Informix

 View Only
  • 1.  Sequential scans issues

    Posted Thu October 08, 2020 09:19 AM
    Hi,

    I have a high number of sequential scans in tables, as I have more than 3000 tables it is difficult to identify the SQL that originates them.
    Can anyone had experience with similar situations that can give me some help?
    Is there a way to identify the instructions that originate sequential scans on informix?

    Thanks for any help,

    SP

    ------------------------------
    Sergio Peres
    AIRC
    Coimbra
    ------------------------------

    #Informix


  • 2.  RE: Sequential scans issues

    IBM Champion
    Posted Thu October 08, 2020 10:05 AM
    Here Sergio:

    > SELECT  FIRST 100
       stn.dbsname as Database,
       stn.tabname as Table,
       sti.ti_nptotal * pagesize / 1024 as Table_Size_KB,
       sti.ti_nrows as Number_Of_Rows,
       spp.seqscans as Number_Of_Sequential_Scans,
       (sti.ti_nrows * spp.seqscans) AS Total_Rows_Scanned
    FROM  systabnames stn,
          systabinfo sti,
          sysptprof spp,
          sysdbstab sd
    WHERE stn.partnum = sti.ti_partnum
      AND   stn.partnum = spp.partnum
      AND   spp.seqscans > 0
      AND   sd.dbsnum = partdbsnum( stn.partnum )
    ORDER BY 6 DESC, 5 DESC;

    database            syscdr
    table               grid_cdr_node_tab
    table_size_kb       16.0000000000000
    number_of_rows      1
    number_of_sequent+  232044
    total_rows_scanned  232044

    database            sysadmin
    table               ph_task
    table_size_kb       32.0000000000000
    number_of_rows      50
    number_of_sequent+  1026
    total_rows_scanned  51300

    database            sysadmin
    table               aus_command
    table_size_kb       464.000000000000
    number_of_rows      2520
    number_of_sequent+  2
    total_rows_scanned  5040
    ...

    I look to target tables that have very high numbers of scans with moderate numbers of rows and those with moderate numbers of scans but very high numbers of rows. The query will report partitioned tables multiple times.

    Art

    Art S. Kagel, President and Principal Consultant
    ASK Database Management


    Disclaimer: Please keep in mind that my own opinions are my own opinions and do not reflect on the IIUG, nor any other organization with which I am associated either explicitly, implicitly, or by inference.  Neither do those opinions reflect those of other individuals affiliated with any entity with which I am affiliated nor those of the entities themselves.

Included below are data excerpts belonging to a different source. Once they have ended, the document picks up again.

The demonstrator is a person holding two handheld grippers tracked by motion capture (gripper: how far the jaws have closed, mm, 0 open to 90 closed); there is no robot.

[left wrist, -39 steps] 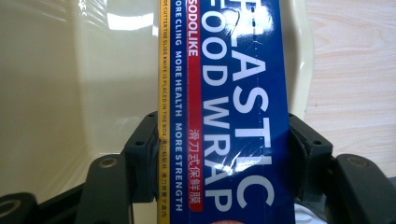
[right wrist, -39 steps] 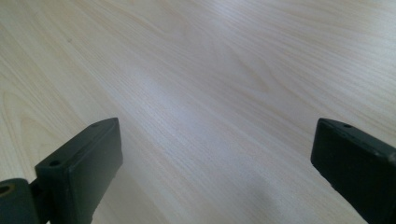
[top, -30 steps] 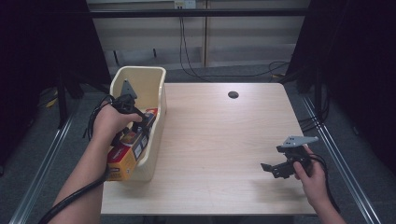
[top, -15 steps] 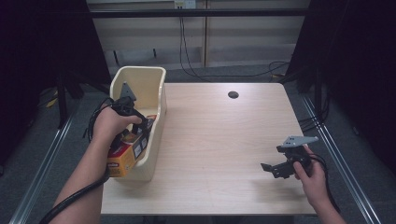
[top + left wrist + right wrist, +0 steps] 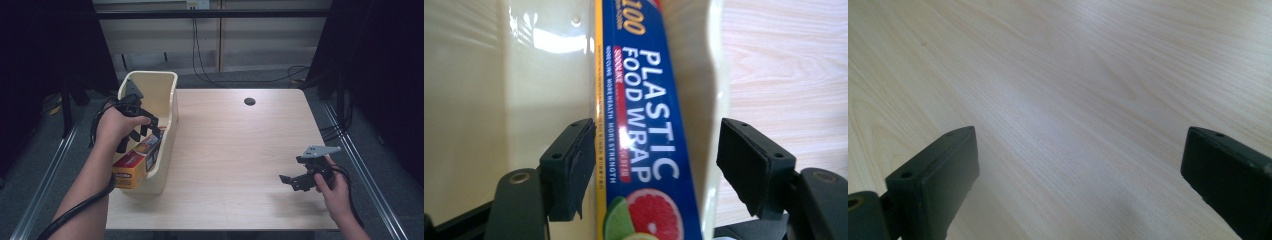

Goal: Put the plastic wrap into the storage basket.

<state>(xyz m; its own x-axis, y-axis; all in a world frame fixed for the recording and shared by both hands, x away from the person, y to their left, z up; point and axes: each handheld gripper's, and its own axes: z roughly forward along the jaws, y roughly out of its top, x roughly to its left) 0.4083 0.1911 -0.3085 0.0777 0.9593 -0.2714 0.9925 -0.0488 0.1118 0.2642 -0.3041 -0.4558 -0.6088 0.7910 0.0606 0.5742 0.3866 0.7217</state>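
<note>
Left gripper (image 5: 651, 165) jaws have just been opening, now apart astride the plastic wrap box (image 5: 646, 130), the right pad off it. Box leans in the cream bin (image 5: 167, 100) at 9 o'clock on the table (image 5: 240, 150); glossy long cardboard could slide or tip on the smooth plastic wall. Right gripper (image 5: 295, 181) jaws wide apart over bare woodgrain at 4 o'clock.
</note>
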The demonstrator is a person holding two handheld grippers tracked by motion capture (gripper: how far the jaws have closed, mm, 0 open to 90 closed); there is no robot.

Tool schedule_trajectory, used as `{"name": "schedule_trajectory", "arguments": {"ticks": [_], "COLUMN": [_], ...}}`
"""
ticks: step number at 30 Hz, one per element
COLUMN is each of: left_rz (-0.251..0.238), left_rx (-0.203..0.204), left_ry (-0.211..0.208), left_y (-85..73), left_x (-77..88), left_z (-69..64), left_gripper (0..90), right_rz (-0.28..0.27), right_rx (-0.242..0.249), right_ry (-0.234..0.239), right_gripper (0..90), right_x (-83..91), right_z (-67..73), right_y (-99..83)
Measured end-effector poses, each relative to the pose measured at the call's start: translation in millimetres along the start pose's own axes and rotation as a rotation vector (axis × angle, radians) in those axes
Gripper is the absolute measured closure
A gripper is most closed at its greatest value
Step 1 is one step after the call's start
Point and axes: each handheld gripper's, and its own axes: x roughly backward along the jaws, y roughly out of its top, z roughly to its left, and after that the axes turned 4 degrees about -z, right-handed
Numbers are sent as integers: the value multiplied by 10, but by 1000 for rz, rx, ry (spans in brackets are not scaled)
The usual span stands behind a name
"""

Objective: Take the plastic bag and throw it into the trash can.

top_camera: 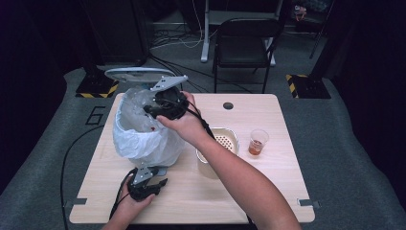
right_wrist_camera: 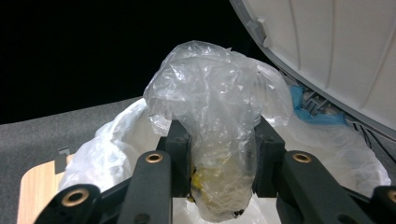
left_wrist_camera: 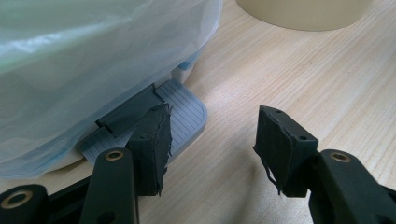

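Bagged scraps (right_wrist_camera: 219, 154) hang squeezed in the right gripper's (right_wrist_camera: 219, 163) jaws over the lined bin (top_camera: 143, 139) near the bench's left edge. If the left gripper's (left_wrist_camera: 210, 140) empty, slightly parted jaws slip off the pedal (left_wrist_camera: 180, 116), the lid (top_camera: 139, 73) could drop onto the bag.

- A staged recording room or lab, not a home: one small wooden table (top_camera: 268, 191) stands alone on grey carpet (top_camera: 354, 158).
- Dark curtains or walls close it in at nine and three o'clock.
- At twelve o'clock, a black folding chair (top_camera: 245, 45) and loose cables (top_camera: 172, 40) lie on the floor around a white stand post (top_camera: 206, 33).
- Yellow-and-black hazard-striped bases (top_camera: 306, 85) sit at ten and two o'clock of the table, as for rig stands.
- A large number 6 (top_camera: 95, 115) is marked on the carpet at nine o'clock, like a numbered station.
- Metal brackets (top_camera: 306, 202) sit at the table's near corners.
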Motion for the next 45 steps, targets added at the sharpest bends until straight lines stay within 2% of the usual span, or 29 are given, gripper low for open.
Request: {"name": "schedule_trajectory", "arguments": {"ticks": [9,23,26,31,32,33,34,36,38,39,45], "left_rz": [0,1,1,1,0,0,0,-30,-9,-29,-29], "left_rx": [1,-6,-4,-6,-2,-2,-2,4,-1,3,2], "left_ry": [0,6,6,6,1,1,1,20,11,21,22], "left_y": [0,1,1,1,0,0,0,-12,-3,-11,-11], "left_x": [0,1,2,1,0,-1,-1,-22,-7,-22,-22], "left_z": [0,1,1,1,-1,-2,-2,-16,-7,-16,-16], "left_gripper": [456,457,457,457,457,456,457,456,457,457,457], "right_rz": [-1,14,18,12,10,15,15,13,1,2,2], "right_rx": [-20,-51,-56,-63,-70,-95,-95,-94,-100,-106,-101], "right_ry": [-49,-117,-118,-121,-116,-108,-108,-104,-109,-105,-96], "right_gripper": [658,649,642,565,523,432,432,366,321,318,315], "right_x": [-140,-235,-251,-272,-277,-300,-300,-308,-302,-298,-264], "right_z": [-15,-82,-91,-99,-101,-97,-97,-89,-81,-84,-81], "right_y": [13,-30,-36,-43,-43,-52,-52,-65,-80,-80,-76]}}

  • 3.  RE: Sequential scans issues

    Posted Thu October 08, 2020 12:21 PM
    Thanks for reply Art,

    The tables I can identify, my problem is knowing what instructions are causing the sequential scans...
    For example, after one work day I get values like 
    I have more than 1000 lines on this report!

    SP

    ------------------------------
    Sergio Peres
    AIRC
    Coimbra
    ------------------------------



  • 4.  RE: Sequential scans issues

    IBM Champion
    Posted Thu October 08, 2020 01:17 PM
    You could do as Scott suggests and query sysmaster:syssqexplain for running queries and filter or grep for the table names that you know are being scanned.

    Another option is to turn on SQLTRACE with a wide enough buffer to capture your widest SQL and big enough to hold enough query history so you can poll sysmaster.syssqltrace and its child pseudo-tables at a reasonable periodicity without losing too many queries (gaps in the query id number will tell you how many you missed between polls) to a file that you can grep -f <file> with a file filled with the interesting table names.

    The sqltrace data doesn't contain the number of sequential scans, but if the number of bufreads is significantly higher than the number of rows processed, then you know a scan of a large table did happen!

    Also, I disagree with Scott. Not all small table scans should be ignored. Of course a scan of a table that takes up only a few pages is fine, normal, and expected, but scans of middle sized tables that add 1/20sec to a query but occur 5million times a day are adding 250,000 seconds or almost 70 hours combined to your daily processing across multiple applications!

    Art

    Art S. Kagel, President and Principal Consultant
    ASK Database Management


    Disclaimer: Please keep in mind that my own opinions are my own opinions and do not reflect on the IIUG, nor any other organization with which I am associated either explicitly, implicitly, or by inference.  Neither do those opinions reflect those of other individuals affiliated with any entity with which I am affiliated nor those of the entities themselves.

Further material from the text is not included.